▸ **What the exercise asks**
Find the line holding "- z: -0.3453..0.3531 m" in the entries below. Give it again exactly, along with every line after it up to and including the line holding "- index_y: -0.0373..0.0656".

▸ **Source material**
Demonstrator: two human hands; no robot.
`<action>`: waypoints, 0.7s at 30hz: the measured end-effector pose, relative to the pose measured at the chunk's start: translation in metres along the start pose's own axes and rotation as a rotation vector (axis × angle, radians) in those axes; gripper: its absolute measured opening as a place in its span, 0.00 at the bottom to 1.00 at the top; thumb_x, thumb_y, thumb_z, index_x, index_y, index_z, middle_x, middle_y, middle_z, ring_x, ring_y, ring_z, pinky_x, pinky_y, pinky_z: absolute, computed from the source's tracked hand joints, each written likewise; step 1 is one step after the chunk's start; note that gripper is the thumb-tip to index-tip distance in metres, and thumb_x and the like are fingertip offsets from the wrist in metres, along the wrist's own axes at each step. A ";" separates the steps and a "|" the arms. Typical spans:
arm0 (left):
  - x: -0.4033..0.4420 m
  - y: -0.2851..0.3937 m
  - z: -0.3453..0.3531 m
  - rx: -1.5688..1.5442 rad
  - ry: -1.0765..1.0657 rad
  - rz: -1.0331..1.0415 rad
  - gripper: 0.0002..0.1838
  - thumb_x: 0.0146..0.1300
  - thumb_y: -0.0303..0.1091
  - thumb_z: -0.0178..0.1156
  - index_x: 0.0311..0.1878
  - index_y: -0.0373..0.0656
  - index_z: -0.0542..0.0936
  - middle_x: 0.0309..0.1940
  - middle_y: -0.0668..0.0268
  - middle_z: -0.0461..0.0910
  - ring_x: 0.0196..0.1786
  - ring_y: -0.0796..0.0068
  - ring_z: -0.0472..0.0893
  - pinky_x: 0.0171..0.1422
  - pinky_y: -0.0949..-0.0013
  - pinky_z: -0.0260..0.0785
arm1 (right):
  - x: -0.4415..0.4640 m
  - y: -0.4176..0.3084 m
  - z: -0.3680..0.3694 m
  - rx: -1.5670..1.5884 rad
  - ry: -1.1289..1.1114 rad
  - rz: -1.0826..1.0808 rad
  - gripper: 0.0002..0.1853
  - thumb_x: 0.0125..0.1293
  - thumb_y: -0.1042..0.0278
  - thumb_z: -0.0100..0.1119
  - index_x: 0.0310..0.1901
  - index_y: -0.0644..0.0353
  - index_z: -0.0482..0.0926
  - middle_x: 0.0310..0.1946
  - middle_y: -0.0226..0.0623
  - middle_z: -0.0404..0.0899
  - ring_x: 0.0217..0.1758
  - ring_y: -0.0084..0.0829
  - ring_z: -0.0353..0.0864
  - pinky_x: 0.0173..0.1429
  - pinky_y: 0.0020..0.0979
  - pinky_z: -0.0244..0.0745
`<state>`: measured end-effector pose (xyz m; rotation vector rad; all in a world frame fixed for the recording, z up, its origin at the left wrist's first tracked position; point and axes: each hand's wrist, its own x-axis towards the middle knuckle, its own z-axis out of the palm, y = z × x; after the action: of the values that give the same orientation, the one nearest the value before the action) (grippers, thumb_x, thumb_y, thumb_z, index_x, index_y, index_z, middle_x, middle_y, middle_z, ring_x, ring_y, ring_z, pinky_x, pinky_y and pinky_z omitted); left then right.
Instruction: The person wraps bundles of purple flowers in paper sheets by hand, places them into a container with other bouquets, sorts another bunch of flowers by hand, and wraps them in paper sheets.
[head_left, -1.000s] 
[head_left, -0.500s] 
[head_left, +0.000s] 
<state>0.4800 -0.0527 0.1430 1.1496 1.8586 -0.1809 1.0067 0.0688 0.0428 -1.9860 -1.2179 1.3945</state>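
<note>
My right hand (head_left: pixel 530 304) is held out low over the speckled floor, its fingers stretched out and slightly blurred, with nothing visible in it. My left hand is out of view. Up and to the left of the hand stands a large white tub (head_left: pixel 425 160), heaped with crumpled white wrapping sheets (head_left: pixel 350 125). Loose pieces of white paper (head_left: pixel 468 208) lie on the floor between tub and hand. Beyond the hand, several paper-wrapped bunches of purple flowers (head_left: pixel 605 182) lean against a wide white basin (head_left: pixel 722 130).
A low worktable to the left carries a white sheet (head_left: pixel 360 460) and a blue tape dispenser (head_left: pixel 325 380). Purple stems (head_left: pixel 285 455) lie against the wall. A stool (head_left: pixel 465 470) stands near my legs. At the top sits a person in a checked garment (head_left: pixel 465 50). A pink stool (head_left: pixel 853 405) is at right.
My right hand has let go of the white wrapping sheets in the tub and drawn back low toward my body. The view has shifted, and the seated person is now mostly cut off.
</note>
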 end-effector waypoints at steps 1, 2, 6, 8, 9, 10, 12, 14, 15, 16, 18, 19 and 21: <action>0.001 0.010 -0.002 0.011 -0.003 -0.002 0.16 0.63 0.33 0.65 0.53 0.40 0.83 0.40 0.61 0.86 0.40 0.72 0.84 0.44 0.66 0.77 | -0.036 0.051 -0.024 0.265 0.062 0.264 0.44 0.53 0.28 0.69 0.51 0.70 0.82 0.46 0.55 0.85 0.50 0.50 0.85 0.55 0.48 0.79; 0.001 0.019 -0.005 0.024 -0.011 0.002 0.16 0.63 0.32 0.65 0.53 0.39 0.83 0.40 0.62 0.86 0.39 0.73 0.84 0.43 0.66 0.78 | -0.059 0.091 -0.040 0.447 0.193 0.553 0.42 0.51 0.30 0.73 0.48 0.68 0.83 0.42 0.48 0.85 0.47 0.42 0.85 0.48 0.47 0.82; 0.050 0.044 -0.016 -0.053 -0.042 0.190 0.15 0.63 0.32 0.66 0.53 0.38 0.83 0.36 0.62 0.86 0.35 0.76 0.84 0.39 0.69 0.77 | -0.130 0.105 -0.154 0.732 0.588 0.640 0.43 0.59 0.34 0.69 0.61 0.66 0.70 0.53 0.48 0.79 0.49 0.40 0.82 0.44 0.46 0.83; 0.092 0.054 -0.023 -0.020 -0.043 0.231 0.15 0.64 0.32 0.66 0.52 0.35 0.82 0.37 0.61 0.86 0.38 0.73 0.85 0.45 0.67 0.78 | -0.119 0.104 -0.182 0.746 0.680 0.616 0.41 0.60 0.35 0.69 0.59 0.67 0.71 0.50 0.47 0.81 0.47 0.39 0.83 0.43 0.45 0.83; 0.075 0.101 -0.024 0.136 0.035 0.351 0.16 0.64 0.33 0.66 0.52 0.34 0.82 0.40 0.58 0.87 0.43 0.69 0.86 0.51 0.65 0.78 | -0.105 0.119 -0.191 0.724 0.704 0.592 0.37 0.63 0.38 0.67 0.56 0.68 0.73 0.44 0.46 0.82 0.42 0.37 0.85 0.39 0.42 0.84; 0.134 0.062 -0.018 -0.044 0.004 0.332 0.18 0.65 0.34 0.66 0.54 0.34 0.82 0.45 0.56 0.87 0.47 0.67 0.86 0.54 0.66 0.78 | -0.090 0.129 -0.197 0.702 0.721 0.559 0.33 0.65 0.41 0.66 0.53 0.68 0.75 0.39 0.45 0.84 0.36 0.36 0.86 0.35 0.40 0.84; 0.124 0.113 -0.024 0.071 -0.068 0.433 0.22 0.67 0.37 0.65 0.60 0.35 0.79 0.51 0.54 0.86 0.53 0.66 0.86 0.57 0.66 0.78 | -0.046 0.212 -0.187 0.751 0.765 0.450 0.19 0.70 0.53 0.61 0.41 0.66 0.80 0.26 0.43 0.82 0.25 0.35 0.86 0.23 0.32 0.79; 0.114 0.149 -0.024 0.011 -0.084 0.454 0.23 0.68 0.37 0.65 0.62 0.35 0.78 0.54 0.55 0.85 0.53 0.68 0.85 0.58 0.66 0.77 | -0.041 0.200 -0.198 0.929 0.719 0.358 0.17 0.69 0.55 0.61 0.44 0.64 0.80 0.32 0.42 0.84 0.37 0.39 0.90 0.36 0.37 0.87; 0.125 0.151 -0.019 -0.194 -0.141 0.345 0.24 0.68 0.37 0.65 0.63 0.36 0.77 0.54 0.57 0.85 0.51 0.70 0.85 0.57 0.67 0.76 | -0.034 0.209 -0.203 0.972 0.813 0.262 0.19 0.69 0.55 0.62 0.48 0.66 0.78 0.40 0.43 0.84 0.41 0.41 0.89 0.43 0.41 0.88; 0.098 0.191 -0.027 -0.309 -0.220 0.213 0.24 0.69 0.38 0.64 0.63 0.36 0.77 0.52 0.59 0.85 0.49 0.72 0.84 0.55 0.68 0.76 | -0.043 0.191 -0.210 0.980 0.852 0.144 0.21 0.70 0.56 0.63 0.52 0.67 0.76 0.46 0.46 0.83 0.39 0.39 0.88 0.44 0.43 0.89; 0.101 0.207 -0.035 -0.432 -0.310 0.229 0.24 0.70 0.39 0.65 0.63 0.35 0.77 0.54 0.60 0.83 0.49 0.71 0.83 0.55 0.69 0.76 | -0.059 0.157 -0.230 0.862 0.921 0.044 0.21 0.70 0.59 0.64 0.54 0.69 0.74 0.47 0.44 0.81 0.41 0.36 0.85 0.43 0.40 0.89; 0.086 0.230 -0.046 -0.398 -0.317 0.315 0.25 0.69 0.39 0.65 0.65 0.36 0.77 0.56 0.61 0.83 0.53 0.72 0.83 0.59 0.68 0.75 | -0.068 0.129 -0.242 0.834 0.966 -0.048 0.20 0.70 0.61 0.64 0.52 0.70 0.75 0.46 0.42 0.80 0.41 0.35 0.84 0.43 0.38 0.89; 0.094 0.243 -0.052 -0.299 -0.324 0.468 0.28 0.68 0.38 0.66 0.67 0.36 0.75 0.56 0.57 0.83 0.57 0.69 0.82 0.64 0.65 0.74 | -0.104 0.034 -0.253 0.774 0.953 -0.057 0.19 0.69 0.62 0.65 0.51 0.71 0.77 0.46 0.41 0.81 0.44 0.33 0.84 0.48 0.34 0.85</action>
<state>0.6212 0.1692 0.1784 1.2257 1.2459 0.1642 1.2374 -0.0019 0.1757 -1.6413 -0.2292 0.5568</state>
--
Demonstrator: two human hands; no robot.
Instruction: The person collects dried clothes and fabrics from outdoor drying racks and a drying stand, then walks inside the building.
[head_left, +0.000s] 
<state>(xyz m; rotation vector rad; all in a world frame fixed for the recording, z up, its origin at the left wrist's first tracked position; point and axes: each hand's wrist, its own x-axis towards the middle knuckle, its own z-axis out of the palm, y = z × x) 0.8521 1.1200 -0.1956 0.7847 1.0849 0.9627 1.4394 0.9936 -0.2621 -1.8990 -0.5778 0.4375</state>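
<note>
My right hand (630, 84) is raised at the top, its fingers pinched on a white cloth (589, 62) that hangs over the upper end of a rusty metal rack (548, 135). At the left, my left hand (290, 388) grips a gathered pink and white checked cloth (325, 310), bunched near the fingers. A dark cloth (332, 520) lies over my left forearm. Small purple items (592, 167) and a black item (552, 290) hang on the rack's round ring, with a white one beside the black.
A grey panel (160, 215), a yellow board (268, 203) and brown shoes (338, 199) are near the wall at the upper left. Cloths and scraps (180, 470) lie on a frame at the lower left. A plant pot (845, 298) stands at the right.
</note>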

▸ **Solution below**
  - z: -0.3453..0.3531 m
  - rx: -1.5688..1.5442 rad
  - ry: -1.0765..1.0657 rad
  - rz: -1.0331..1.0415 rad
  - gripper: 0.0002..0.1838
  - thumb_x: 0.0146..0.1300
  - thumb_y: -0.0303..0.1091
  - thumb_z: -0.0178..0.1156
  - index_x: 0.0311..0.1878
  - index_y: -0.0373..0.0656

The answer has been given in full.